■ **Instructions for the task**
Take the listing below and print exactly the lines starting at the line containing "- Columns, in" and ending at the line containing "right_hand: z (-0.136", both ends included, and no others.

Supplied material Block Start

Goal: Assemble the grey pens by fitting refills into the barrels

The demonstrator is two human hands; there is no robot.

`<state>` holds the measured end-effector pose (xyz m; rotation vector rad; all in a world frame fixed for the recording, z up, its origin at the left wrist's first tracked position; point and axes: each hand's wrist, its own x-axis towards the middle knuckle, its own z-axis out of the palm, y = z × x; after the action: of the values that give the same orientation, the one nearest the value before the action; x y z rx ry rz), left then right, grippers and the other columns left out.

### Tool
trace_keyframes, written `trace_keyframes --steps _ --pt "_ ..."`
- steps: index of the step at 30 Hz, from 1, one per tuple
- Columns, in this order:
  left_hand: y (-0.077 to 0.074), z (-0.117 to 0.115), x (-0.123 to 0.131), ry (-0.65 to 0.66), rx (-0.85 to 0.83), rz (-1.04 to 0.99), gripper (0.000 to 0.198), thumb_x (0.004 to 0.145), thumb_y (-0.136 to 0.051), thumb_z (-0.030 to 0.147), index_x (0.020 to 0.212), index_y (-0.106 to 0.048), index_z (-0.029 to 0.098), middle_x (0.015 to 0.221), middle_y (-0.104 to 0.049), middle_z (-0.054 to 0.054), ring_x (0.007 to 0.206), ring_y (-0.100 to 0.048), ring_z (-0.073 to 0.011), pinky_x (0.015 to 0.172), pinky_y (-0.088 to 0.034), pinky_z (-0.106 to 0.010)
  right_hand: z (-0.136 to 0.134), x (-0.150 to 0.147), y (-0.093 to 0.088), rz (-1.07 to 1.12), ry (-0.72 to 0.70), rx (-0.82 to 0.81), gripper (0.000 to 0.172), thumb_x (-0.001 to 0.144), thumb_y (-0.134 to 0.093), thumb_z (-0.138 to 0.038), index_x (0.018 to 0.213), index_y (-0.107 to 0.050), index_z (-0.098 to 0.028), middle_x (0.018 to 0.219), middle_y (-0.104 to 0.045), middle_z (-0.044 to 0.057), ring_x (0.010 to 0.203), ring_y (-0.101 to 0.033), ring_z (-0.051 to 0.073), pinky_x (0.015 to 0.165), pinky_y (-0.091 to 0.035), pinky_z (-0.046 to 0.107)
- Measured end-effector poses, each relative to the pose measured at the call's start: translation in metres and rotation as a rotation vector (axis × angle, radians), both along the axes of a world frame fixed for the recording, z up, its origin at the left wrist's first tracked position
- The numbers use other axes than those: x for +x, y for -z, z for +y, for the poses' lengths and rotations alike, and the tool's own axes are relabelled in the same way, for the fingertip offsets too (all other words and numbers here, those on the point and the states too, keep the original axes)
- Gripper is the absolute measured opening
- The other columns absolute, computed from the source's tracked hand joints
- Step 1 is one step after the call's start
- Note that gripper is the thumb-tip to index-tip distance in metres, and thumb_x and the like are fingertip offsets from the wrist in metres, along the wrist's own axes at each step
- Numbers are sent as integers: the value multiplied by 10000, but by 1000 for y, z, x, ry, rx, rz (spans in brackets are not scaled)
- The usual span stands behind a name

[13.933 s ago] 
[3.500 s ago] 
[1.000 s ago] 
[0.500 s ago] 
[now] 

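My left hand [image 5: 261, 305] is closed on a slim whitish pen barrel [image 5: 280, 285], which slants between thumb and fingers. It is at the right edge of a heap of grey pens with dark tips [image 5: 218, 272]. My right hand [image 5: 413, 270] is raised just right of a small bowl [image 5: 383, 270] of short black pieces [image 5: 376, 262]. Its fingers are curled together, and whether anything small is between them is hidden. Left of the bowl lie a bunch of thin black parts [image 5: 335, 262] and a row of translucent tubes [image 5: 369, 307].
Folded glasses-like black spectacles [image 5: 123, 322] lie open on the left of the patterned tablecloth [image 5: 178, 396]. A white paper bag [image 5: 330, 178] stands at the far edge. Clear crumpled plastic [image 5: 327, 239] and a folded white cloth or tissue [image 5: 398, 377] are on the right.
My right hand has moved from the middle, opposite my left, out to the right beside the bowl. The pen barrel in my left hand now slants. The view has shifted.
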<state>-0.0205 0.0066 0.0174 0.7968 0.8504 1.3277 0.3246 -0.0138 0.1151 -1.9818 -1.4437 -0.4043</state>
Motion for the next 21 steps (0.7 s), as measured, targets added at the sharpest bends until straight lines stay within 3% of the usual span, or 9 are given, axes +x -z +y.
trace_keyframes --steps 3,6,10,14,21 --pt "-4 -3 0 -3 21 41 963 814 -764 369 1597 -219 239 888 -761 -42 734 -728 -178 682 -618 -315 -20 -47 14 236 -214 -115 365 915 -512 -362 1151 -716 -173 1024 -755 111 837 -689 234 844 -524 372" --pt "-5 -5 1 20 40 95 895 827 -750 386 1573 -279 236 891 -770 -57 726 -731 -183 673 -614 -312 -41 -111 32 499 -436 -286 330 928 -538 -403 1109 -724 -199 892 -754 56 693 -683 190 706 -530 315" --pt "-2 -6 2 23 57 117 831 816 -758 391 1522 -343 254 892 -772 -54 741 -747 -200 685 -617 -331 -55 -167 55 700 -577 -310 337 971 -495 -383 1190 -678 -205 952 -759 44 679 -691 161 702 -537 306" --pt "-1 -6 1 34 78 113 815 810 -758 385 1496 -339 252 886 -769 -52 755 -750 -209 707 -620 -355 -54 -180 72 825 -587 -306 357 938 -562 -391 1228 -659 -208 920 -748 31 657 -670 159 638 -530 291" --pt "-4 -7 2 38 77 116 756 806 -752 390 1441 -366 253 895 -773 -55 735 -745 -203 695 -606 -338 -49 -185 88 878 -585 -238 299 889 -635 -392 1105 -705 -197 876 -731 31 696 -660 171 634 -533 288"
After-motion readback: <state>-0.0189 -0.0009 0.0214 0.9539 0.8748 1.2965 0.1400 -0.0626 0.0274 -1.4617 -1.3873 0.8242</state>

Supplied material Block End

■ **Result below**
- Columns, in this order:
  left_hand: y (-0.077 to 0.074), z (-0.117 to 0.115), x (-0.123 to 0.131), ry (-0.65 to 0.66), rx (-0.85 to 0.83), rz (-1.04 to 0.99), gripper (0.000 to 0.198), thumb_x (0.004 to 0.145), thumb_y (-0.136 to 0.051), thumb_z (-0.030 to 0.147), index_x (0.020 to 0.212), index_y (-0.106 to 0.048), index_z (-0.029 to 0.098), middle_x (0.015 to 0.221), middle_y (-0.104 to 0.049), middle_z (-0.054 to 0.054), ring_x (0.007 to 0.206), ring_y (-0.100 to 0.048), ring_z (-0.073 to 0.011), pinky_x (0.015 to 0.172), pinky_y (-0.088 to 0.034), pinky_z (-0.106 to 0.010)
  right_hand: z (-0.136 to 0.134), x (-0.150 to 0.147), y (-0.093 to 0.088), rz (-1.07 to 1.12), ry (-0.72 to 0.70), rx (-0.82 to 0.81), gripper (0.000 to 0.172), thumb_x (-0.001 to 0.144), thumb_y (-0.134 to 0.093), thumb_z (-0.138 to 0.038), index_x (0.018 to 0.213), index_y (-0.107 to 0.050), index_z (-0.098 to 0.028), middle_x (0.018 to 0.219), middle_y (-0.104 to 0.045), middle_z (-0.044 to 0.057), ring_x (0.010 to 0.203), ring_y (-0.101 to 0.033), ring_z (-0.051 to 0.073), pinky_x (0.015 to 0.165), pinky_y (-0.091 to 0.035), pinky_z (-0.046 to 0.107)

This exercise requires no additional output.